### DIRECTIONS
The answer is to be the data that follows, transcribed exactly, minus its pictures.

### THE DATA
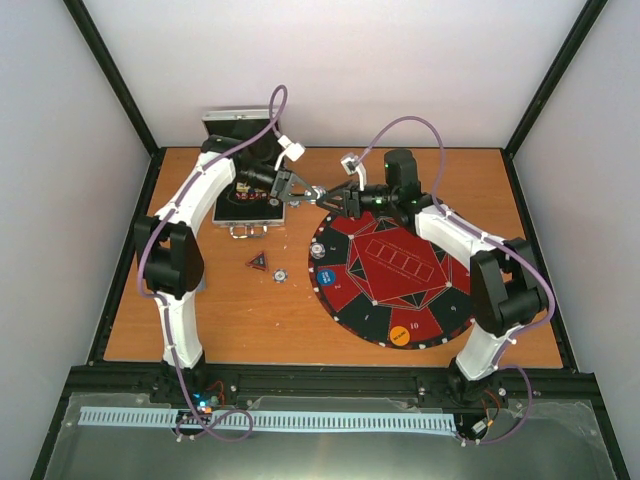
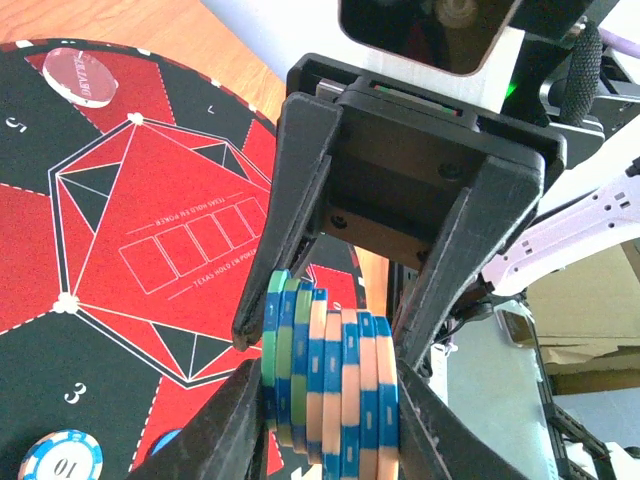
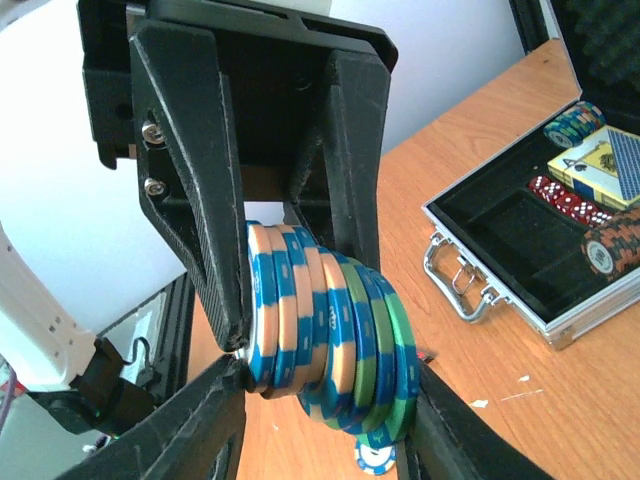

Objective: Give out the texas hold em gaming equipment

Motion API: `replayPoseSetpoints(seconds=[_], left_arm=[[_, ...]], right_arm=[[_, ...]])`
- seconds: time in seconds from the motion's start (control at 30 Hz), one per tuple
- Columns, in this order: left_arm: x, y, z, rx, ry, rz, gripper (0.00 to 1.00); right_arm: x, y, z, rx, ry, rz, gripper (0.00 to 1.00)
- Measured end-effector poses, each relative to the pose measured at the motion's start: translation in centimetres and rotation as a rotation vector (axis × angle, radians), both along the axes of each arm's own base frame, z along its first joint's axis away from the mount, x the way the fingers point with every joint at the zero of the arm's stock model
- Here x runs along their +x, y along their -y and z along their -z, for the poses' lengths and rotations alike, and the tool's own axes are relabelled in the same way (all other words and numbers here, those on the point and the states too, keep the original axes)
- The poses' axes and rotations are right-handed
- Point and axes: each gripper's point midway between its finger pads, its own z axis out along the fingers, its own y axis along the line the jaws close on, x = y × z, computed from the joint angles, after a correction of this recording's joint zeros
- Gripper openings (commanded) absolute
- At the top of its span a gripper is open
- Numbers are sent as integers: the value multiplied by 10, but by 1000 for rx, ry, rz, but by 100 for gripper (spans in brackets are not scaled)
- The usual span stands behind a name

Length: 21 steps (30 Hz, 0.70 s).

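Observation:
A stack of several poker chips (image 2: 330,380), orange-and-blue ones with a few green-and-blue at one end, hangs edge-on between both grippers above the table's far middle. My left gripper (image 2: 330,430) is shut on it from the two end faces. My right gripper (image 3: 325,400) meets it head-on, and its fingers press the same stack (image 3: 320,320) at both ends. In the top view the two grippers (image 1: 300,190) (image 1: 328,196) touch tip to tip at the round felt mat's (image 1: 390,265) far-left edge. An orange disc (image 1: 401,335) and a blue disc (image 1: 327,278) lie on the mat.
An open metal case (image 3: 520,230) holds playing cards (image 3: 600,165), red dice (image 3: 570,200) and more chip stacks (image 3: 612,245). A blue-white chip (image 3: 375,457) lies on the wood below the grippers. A dark triangular piece (image 1: 258,260) and a chip (image 1: 281,272) lie left of the mat.

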Motion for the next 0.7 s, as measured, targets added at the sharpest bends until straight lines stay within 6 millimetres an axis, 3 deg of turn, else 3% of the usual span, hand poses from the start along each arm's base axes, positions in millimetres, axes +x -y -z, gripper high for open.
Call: replayPoseSetpoints(seconds=[0.17,0.3,0.33,0.47,0.57,0.7], left_arm=[[-1,0,2,-1,20,14,1],[-2,0,7,0,22,19,1],[-2,0,8,0,21,20,1],[-3,0,15,-2,13,27,1],[-5,-1,27,25,-24,16,1],[-5,-3,56,88,-90,-5,1]], right_arm=[[-2,0,4,-9,-12,-13,38],[-2,-1,7,-13,-25,-16,25],[-2,-1,9,-15,-30,-17,28],[-3,0,15,-46,-53,-16,58],[2,3,22,-104,-38,24,67],[9,24,38,-265,-25,165,72]])
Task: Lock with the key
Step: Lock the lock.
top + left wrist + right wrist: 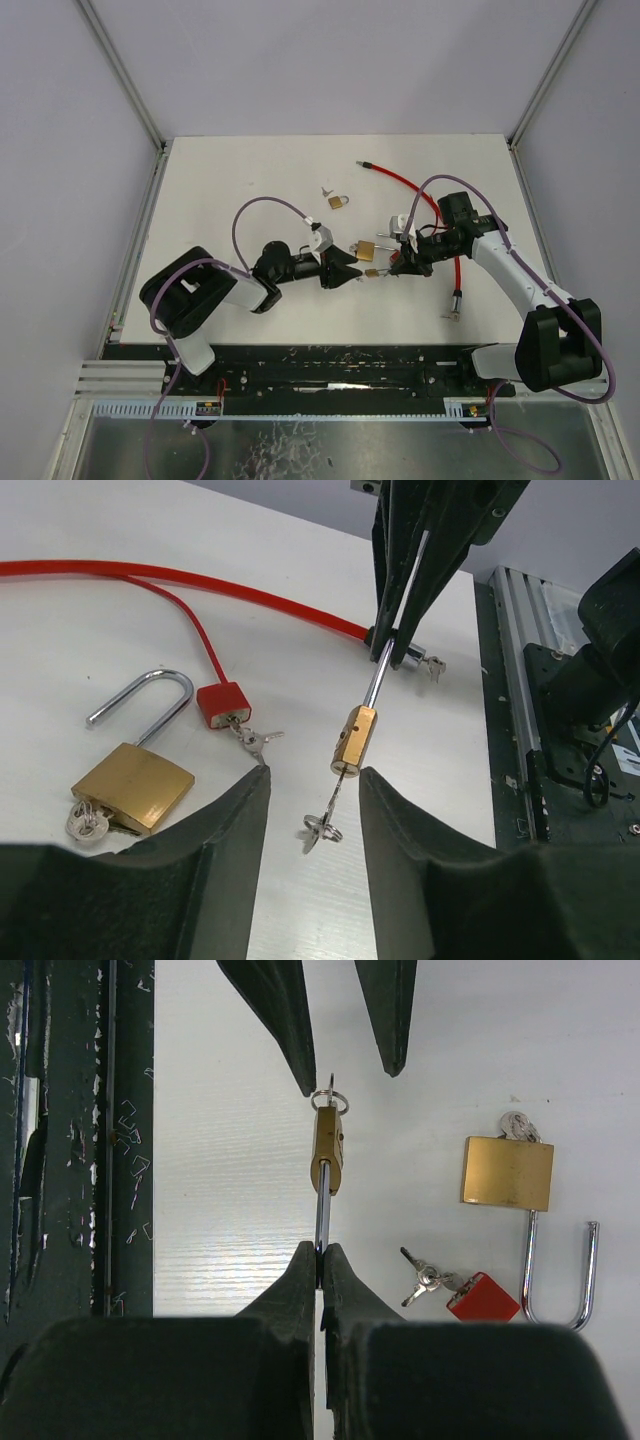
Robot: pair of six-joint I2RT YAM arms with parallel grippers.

### TASK ANSWER
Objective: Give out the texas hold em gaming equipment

Motion API: `replayPoseSetpoints(seconds=[_], left_arm=[[_, ...]], right_arm=[[_, ...]])`
- seconds: time in seconds from the motion's start (control at 30 Hz), one per tuple
- Columns, in this order: left_arm: x, y, z, rx, ry, rz, gripper (0.00 to 1.00); right_arm: x, y, z, rx, ry, rz, gripper (0.00 to 1.00)
- Measured end-effector poses, each relative to the pose measured at the motion's start: translation in centimetres and rotation as a rotation vector (axis × angle, radians), both along the axes of each arm's own base frame, z along its first joint's axis away from the mount, x the way the fingers point with every joint at the zero of the arm's stock model
- Here x runs along their +x, y along their -y and z along their -z, for the poses' lengths and rotations alike, and the tool's own axes are relabelled in the same way (all other words and numbers here, those on the point and the states too, keep the original axes)
- The poses' axes and rotations are right-handed
- Point and axes: each gripper's point midway between its finger pads, its own z axis out along the fingers, its own y axis along the line the jaws close on, x = y × z, computed from the joint angles, after a correction of this recording's joint zeros
- Gripper openings (commanded) absolute
- At the top of its span a gripper is open
- Numbers are sent as integers: the value multiplied by 10, but by 1000 for rx, ry, rz, but by 100 for gripper (spans in brackets are not scaled)
- The usual span stands behind a name

Length: 21 steps (30 Hz, 0.70 s).

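Observation:
A stack of several poker chips (image 2: 330,380), orange-and-blue ones with a few green-and-blue at one end, hangs edge-on between both grippers above the table's far middle. My left gripper (image 2: 330,430) is shut on it from the two end faces. My right gripper (image 3: 325,400) meets it head-on, and its fingers press the same stack (image 3: 320,320) at both ends. In the top view the two grippers (image 1: 300,190) (image 1: 328,196) touch tip to tip at the round felt mat's (image 1: 390,265) far-left edge. An orange disc (image 1: 401,335) and a blue disc (image 1: 327,278) lie on the mat.
An open metal case (image 3: 520,230) holds playing cards (image 3: 600,165), red dice (image 3: 570,200) and more chip stacks (image 3: 612,245). A blue-white chip (image 3: 375,457) lies on the wood below the grippers. A dark triangular piece (image 1: 258,260) and a chip (image 1: 281,272) lie left of the mat.
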
Motion for the next 0.7 s, as measured, targets added at the sharpest bends until straight lines stay within 6 millimetres an axis, 3 deg of turn, else 3% of the usual span, hand poses from the start along each arm's base axes, positions in millimetres, axes +x -y -z, gripper high for open.
Call: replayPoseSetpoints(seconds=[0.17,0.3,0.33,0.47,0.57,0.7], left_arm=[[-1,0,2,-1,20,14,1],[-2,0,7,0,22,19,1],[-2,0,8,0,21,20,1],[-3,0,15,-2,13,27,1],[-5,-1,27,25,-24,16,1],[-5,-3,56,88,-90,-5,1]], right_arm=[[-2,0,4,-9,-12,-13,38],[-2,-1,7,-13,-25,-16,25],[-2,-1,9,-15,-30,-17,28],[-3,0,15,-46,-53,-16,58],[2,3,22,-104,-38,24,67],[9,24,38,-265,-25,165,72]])
Task: Lock with the key
Step: Lock the lock.
top + left wrist + right wrist: 
Robot: pair of six-joint I2RT YAM arms with parallel grippers.

This exercise requires no further work.